The agreement is a result of an investigation by the New York Attorney General. Under the agreement, the bureaus will be required to use trained employees to review the documentation consumers submit when they believe there is an error in their files. If a creditor says its information is correct, an employee at the credit-reporting firm must still look into it and resolve the dispute. However, and this is a severe limitation, the new and improved investigations only apply to instances of fraud, ID theft and mixed files. Most errors do not fall into one of these categories. How well these changes will be implemented is an open question.

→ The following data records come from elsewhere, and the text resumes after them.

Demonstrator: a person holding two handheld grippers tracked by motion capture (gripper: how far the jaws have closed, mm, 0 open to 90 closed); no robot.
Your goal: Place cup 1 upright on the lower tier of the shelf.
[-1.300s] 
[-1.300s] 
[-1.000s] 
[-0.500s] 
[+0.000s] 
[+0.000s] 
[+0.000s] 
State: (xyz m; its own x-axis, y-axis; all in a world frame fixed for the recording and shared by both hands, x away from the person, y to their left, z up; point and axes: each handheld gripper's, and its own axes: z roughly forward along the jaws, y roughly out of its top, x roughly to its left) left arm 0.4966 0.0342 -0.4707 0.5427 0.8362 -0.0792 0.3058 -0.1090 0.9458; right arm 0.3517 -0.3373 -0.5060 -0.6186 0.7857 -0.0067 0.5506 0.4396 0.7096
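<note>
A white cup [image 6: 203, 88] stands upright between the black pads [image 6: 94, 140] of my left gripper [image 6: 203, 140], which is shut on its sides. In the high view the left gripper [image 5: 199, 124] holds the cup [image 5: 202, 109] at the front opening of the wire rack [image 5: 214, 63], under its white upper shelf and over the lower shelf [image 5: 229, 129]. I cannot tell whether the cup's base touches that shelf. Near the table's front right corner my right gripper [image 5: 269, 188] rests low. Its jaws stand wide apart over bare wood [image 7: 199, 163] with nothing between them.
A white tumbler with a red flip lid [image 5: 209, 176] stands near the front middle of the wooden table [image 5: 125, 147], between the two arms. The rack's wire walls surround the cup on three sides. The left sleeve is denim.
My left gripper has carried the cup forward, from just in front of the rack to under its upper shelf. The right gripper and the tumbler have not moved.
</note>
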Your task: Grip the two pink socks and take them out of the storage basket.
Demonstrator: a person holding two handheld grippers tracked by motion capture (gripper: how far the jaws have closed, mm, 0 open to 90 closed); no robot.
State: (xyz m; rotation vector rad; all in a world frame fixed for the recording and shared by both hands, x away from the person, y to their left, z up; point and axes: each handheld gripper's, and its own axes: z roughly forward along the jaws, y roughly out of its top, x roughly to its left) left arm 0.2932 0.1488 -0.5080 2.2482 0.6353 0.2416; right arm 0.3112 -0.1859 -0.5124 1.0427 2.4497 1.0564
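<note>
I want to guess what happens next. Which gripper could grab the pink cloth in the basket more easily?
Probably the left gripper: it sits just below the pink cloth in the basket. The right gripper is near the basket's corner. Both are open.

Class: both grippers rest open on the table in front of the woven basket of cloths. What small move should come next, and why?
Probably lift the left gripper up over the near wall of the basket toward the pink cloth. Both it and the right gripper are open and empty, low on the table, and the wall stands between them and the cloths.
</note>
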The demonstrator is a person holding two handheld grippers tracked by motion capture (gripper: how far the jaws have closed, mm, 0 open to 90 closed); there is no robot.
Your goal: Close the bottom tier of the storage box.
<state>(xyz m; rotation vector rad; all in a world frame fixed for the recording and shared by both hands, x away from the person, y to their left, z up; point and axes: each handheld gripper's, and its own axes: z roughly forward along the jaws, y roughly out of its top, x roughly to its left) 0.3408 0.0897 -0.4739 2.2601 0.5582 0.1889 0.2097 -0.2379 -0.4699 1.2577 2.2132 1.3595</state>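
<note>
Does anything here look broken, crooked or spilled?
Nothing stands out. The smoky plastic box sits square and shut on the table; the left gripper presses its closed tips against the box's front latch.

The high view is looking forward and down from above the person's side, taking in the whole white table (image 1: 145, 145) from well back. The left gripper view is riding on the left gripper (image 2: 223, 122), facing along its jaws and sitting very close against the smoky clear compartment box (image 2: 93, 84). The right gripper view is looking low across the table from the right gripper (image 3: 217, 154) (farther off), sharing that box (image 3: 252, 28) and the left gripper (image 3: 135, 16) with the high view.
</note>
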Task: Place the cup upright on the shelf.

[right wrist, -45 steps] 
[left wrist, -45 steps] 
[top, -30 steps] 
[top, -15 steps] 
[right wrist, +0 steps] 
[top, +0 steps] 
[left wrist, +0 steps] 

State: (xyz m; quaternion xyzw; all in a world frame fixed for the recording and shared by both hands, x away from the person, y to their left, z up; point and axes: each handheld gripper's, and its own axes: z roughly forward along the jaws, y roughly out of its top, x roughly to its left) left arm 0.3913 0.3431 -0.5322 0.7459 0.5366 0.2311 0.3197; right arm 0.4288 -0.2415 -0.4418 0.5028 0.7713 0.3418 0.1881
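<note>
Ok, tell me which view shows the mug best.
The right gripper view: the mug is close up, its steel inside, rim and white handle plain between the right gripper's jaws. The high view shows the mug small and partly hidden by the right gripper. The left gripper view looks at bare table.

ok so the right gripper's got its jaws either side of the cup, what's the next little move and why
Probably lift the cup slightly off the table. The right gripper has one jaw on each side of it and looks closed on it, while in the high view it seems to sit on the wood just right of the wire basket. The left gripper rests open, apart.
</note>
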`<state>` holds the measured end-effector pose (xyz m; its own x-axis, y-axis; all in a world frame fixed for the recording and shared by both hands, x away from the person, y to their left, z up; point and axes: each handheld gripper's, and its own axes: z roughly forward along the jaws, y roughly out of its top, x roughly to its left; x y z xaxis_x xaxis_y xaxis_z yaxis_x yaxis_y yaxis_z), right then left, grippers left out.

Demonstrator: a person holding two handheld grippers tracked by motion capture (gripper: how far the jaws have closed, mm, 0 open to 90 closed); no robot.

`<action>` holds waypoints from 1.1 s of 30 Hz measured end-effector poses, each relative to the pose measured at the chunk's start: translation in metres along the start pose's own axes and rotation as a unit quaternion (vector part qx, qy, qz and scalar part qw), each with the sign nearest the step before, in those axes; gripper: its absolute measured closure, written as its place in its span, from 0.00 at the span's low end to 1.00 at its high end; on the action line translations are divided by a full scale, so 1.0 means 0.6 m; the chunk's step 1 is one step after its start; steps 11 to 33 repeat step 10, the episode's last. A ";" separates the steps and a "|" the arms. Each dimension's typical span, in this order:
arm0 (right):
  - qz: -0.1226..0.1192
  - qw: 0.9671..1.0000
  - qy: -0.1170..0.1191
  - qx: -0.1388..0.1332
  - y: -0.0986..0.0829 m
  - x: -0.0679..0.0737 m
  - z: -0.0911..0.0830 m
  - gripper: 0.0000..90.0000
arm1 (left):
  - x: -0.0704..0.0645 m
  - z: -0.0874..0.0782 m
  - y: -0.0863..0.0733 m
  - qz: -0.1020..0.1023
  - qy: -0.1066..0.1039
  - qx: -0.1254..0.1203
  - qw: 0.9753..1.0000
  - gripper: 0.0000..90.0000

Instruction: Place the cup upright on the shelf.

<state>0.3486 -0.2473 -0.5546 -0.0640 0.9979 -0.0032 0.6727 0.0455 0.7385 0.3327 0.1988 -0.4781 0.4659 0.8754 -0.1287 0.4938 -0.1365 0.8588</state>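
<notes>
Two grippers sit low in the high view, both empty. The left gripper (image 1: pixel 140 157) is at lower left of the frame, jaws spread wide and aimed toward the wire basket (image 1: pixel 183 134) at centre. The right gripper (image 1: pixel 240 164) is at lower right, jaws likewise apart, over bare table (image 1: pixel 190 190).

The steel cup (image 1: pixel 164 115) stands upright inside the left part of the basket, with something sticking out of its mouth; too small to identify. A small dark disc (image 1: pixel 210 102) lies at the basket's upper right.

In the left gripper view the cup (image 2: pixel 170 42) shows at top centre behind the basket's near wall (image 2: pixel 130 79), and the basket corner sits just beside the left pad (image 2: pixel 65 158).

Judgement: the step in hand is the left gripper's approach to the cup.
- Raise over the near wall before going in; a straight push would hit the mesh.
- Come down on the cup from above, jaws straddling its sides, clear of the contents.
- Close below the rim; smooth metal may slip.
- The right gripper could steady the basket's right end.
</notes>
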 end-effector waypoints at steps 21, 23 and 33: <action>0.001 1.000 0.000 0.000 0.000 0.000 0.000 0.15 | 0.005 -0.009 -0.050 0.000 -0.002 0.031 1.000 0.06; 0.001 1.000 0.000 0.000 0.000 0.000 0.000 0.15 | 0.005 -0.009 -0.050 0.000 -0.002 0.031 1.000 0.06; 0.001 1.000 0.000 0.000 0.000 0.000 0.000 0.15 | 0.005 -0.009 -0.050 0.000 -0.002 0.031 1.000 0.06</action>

The way the bureaus handle the vast majority of cases is that they merely parrot whatever the creditors say thus perpetuating errors. The Consumer Financial Protection Bureau found that 85% of disputes were referred to the creditors meaning the bureaus did not conduct meaningful investigations as required by the FCRA.
The bureaus will say they will make changes in the way they report on unpaid medical debt. The changes may be significant given that 43 million Americans have past-due medical debt on their credit reports and 52% of all debt on credit reports is from medical expenses according to a CFPB study. Collection agencies typically report medical debt to the bureaus on behalf of doctors and hospitals. In many cases, the debts are unpaid because an insurance company has failed to pay debts for which they are liable. Under the agreement, the credit-reporting firms will wait 180 days before adding medical debts to consumers’ credit reports. During that period, consumers will have time to clear up discrepancies and catch up with other unpaid bills. When medical debts are paid by an insurance company, regardless of the time frame, they will have to be removed from the credit report soon after. However, it is a pretty rare event for a medical insurance company to pay a debt over 6 months old.